O Programa Nacional de Dragagem (PND) do governo federal conta com treze obras em andamento, entre as quais nos portos de Santos, Rio Grande, Maceió, Rio de Janeiro, Angra dos Reis, Suape e Natal. Doze contratos já foram assinados e quinze editais de licitação foram publicados.

A primeira fase da dragagem de aprofundamento da estrutura do Porto de Itaguaí, no Rio de Janeiro, já foi concluída, abrindo caminho para investimentos de empresas como o a LLX.

LLX tem 60 interessados no Açu

O Porto do Sudeste é um Terminal Portuário Privativo de Uso Misto, na Ilha da Madeira, em Itaguaí (RJ), que vai movimentar por ano 50 milhões de toneladas de minério de ferro. As obras começam nesta quinta-feira e a operação está prevista para o final de 2011. O Porto Sudeste representa menor distância entre os produtores de Minas Gerais e o oceano.

Com investimento previsto de R$ 1,8 bilhão, o porto nasce como opção de transporte de minério para pequenos produtores de minério de Minas Gerais, “que atualmente não exportam por falta de opção logística”, segundo a LLX.

A empresa de logística de Eike Batista está desenvolvendo também o projeto do Porto do Açu, em São João da Barra, Norte do estado do Rio. Com área de 9 mil hectares e investimentos de R$ 4,3 bilhões, o projeto prevê a movimentação de produtos siderúrgicos, petróleo, carvão, granito, minério de ferro, granéis líquidos e carga geral. “A LLX já possui cerca de 60 memorandos de entendimento em negociação com empresas que querem se instalar ou movimentar cargas no Superporto do Açu”, diz a empresa em nota.

“O Porto do Sudeste e o do Açu resolvem o problema da carga própria, assim como outros projetos de ampliação de terminais de empresas como Vale, Petrobras e CSN”, afirma Manteli, da ABTP.

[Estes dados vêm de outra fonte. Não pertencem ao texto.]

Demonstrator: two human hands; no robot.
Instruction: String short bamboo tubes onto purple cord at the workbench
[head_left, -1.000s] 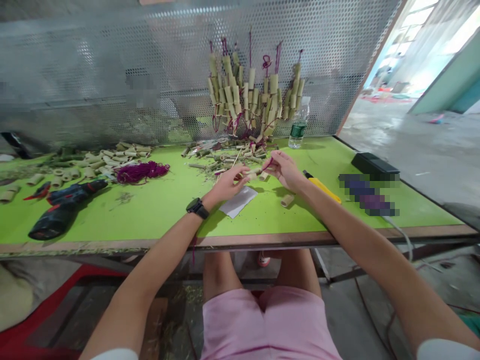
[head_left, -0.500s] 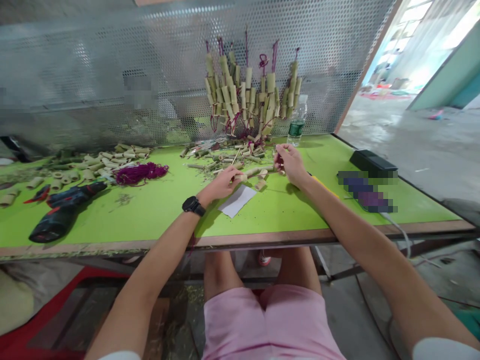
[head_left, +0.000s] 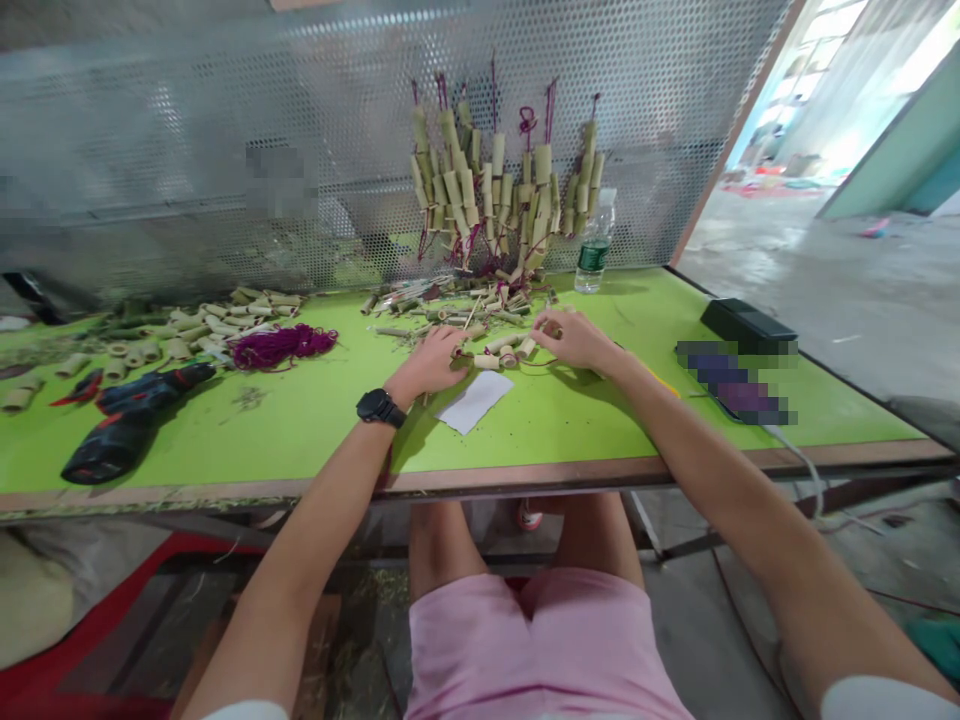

A Vale, maior produtora de minério de ferro do mundo, também tem projeto de ampliação de terminal de Itaguaí, assim como Petrobras e CSN. A mineradora prevê investimentos de US$ 2,6 bilhões em logística neste ano, o que inclui ferrovias e portos.

A Petrobras prevê investimentos de modernização para seus 47 terminais. O maior deles, e também o maior da terminal aquaviário da América Latina, está recebendo investimentos para a troca de braços de carregamento em dois píers. Na troca e instalação dos novos equipamentos em um deles, a empresa investiu R$ 60 milhões, segundo informa a Transpetro, empresa de Transporte da Petrobras. Localizado em São Sebastião, o Terminal Almirante Barroso (Tebar) tem capacidade operacional de 1.823 m³ e movimenta quase metade do volume de petróleo e derivado consumido no País.